I didn’t want to spend much time developing the mapping library so I went searching for a library which has already taken care of the dirty work. I discovered Folium which is fantastic for mapping and extremely versatile. It uses other tools such as Leaflet, MapBox and OpenStreetMap. I highly recommend you check them out if you’re interested in digital cartography.

First I needed to get the papers that have been published last month.

import ads
from datetime import date
today = date.today()
papers = list(ads.SearchQuery(pubdate='{0}-{1}'.format(today.year, today.month-1), 
                              property="refereed",
                              fl=['first_author','aff','author','bibcode'],
                              database='astronomy'))

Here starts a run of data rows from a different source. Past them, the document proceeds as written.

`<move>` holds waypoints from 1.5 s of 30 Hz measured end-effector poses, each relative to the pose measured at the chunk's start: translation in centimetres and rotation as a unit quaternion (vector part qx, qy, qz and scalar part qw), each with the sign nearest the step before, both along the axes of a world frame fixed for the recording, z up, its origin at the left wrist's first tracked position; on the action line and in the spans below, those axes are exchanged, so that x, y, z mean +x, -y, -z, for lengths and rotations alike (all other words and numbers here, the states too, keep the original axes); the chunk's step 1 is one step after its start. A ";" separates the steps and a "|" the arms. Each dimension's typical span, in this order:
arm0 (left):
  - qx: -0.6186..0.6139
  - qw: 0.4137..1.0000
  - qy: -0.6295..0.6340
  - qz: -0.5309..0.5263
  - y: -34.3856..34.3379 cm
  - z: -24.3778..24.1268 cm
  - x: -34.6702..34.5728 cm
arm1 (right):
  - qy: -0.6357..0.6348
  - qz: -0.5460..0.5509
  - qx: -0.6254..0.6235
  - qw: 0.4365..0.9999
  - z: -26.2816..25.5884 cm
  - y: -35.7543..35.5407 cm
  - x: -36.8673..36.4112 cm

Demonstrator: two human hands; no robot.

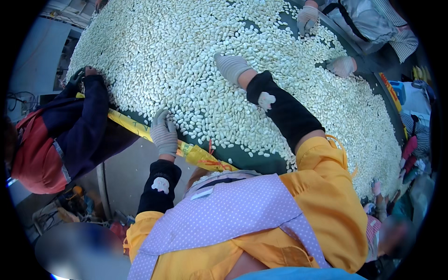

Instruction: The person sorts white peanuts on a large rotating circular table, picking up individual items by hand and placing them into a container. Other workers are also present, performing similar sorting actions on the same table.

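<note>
White beans [182,63] lie thickly spread over a dark green surface [245,158]. My left hand [163,134], in a striped knit glove, rests at the near edge beside the yellow wrapping [131,123], its fingertips touching the outermost beans. Further out and to the right, my right hand [232,68] reaches over the beans in a matching glove, palm down. Its fingertips are at the beans; whether it grips any cannot be told. Black sleeve covers with white animal patches cover both my forearms.
At the left edge a person in a dark blue and red garment [75,129] works with both hands at the beans. A co-worker's gloved hands [307,19] [341,66] touch the beans at the upper right. More people stand along the right rim. A metal leg [103,190] stands below left.
</note>
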State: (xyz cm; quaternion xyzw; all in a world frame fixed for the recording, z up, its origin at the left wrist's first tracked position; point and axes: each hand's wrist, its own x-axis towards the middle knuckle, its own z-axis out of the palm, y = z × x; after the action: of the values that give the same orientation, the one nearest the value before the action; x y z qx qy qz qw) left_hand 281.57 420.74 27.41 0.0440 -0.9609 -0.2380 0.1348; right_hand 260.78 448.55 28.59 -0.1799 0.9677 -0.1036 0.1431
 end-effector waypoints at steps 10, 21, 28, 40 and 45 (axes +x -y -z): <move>-0.003 1.000 -0.031 0.000 -2.2 0.1 1.5 | 0.374 0.061 -0.680 0.627 1.6 -7.8 2.2; -0.017 0.999 -0.041 0.011 -4.4 0.7 3.3 | 0.356 0.263 -0.569 0.693 -0.6 2.4 17.9; -0.009 0.998 -0.044 0.042 -6.4 0.0 4.5 | 0.168 0.482 -0.700 0.500 1.7 -14.6 19.5; 0.145 0.957 0.029 0.250 -11.0 -1.3 2.3 | 0.164 0.474 -0.658 0.561 -0.5 -17.7 36.6; 0.082 0.931 0.280 0.217 -14.1 -3.8 0.7 | 0.158 0.454 -0.660 0.578 -2.1 -18.1 40.2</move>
State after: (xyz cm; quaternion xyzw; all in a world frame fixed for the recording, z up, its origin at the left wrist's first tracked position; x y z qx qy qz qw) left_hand 282.29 434.85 31.18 -0.0899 -0.9227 -0.3179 -0.1987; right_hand 300.94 466.70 30.66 0.2570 0.5501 -0.7915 0.0698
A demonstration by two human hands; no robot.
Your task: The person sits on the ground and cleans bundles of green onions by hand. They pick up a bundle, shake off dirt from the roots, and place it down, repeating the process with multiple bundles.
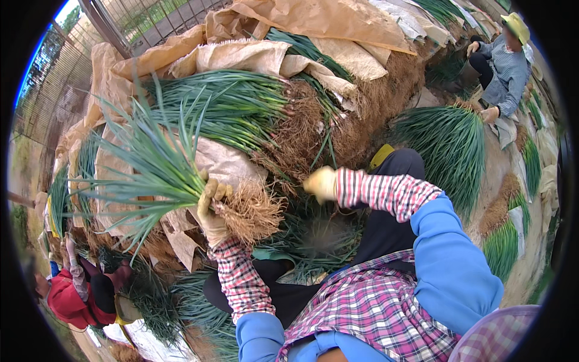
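Observation:
My left hand [211, 206], in a pale glove, grips a bunch of rooted green plants [169, 183] that look like spring onions. Long leaves fan out to the left, and a tangle of brown roots [251, 212] hangs out on the right. My right hand [322, 184], gloved and motion-blurred, is by the lower root edge of the pile; its fingers cannot be made out. In front of me lies a stack of similar plants [221, 102], leaves to the left and matted roots [296, 124] to the right. Loose leaves [325, 231] cover the ground below my hands.
Tan sheets [312, 20] drape over the stacks. At upper right, a person in a hat [506, 77] touches a large bundle [445, 145]. A person in red [74, 296] sits at lower left. A metal fence [158, 22] runs behind; more plants [500, 249] lie at right.

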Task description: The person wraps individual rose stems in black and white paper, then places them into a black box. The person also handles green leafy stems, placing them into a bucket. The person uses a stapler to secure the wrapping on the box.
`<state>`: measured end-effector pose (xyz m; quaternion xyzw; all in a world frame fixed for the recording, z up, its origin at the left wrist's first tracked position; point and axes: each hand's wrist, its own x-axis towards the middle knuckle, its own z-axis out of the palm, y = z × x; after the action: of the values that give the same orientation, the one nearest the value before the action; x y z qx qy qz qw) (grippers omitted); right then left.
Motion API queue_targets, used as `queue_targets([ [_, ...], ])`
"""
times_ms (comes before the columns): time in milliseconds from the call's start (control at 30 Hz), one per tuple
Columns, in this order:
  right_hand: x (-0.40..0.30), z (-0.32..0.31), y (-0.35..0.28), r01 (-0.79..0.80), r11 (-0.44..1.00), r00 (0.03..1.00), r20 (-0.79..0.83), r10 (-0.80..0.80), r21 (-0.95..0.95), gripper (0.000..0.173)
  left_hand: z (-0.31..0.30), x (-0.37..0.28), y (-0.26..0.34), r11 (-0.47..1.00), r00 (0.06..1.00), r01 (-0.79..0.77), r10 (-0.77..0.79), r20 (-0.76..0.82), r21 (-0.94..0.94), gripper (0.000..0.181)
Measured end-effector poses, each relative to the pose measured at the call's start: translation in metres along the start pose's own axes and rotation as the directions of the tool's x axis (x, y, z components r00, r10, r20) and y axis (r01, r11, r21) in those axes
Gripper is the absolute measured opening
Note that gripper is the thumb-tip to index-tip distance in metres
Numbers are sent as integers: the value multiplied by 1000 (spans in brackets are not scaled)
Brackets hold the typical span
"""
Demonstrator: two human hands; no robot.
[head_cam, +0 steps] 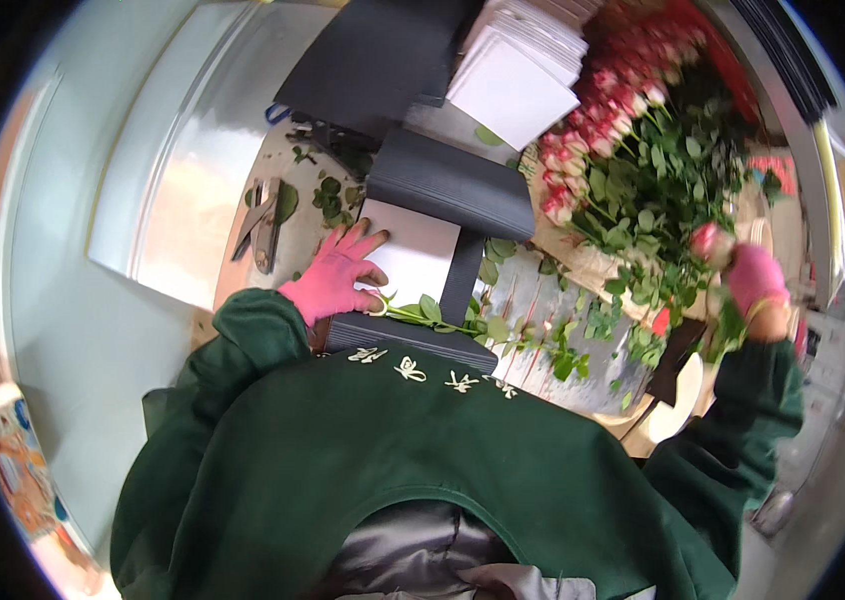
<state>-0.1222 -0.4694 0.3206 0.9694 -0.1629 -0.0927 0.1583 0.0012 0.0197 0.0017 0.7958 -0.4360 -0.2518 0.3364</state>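
My left hand (338, 276), in a pink glove with darkened fingertips, lies spread on a white sheet (422, 251). Its thumb is at a pale rose head (376, 301), mostly hidden by the fingers. From there a leafy green stem (434, 316) runs right across dark corrugated board (407, 337). Off to the right, my right hand (756, 279), also pink-gloved and slightly blurred, is closed around a pink-and-white rose (711, 243). The rose's head points left, and leaves show below the hand.
Many red-and-white roses (580, 150) lie at the back right. White sheets (516, 82) are stacked beside them. A folded dark corrugated board (449, 184) stands beyond the white sheet. Pruning shears (265, 225) lie at left among loose leaves. A pale wall (77, 187) borders the left.
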Motion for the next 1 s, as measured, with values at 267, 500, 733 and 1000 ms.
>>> queue_targets([
  [267, -28, 123, -299, 324, 448, 758, 54, -650, 833, 34, 7, -9, -7, 997, 1000, 0, 0, -5, 73, 50],
  [500, -22, 216, -354, 500, 564, 710, 62, -702, 657, 37, 14, -11, -7, 996, 998, 27, -22, -59, 90, 84],
  [733, -20, 214, -367, 464, 668, 708, 210, -674, 582, 42, 14, -7, -12, 994, 998, -31, 36, -47, 103, 63],
  [1000, -18, 215, -351, 380, 612, 827, 41, -560, 694, 34, 19, -6, -19, 989, 998, -10, 20, -67, 145, 51],
])
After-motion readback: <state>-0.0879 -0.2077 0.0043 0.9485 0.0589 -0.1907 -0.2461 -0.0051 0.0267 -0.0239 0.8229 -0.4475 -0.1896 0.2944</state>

I then cycled through all of the paper’s affiliations and used Geopy to get the latitude and longitude. The tricky part is converting what are normally very specific affiliations into more general affiliations which can be parsed by Geopy. This took a lot more time than I would have liked. To clean the affiliations, I selected only those which contained the following strings: “depart”, “instit”, “observ”, “laboratory”, “univers”. This limits the search to primarily universities, institutes, departments and observatories. Please let me know in the comments if there is a tag which might discount an important part of the dataset.

for paper in papers:
    # use only unique affiliations
    unique_affiliations = list(set(paper.aff))
    for affiliation in unique_affiliations:
        addresses = affiliation.strip().split('; ')
        for address in addresses:
            clean_address = generate_searchname(address)
            location = geolocator.geocode(clean_address)
            print "Affiliation:      ",address
            print "Clean Affiliation:",clean_address[:80]
            print "Google Output:    ",location.address[:80]
            print "Lat/Long:           %.5f, %.5f" % (location.latitude, location.longitude)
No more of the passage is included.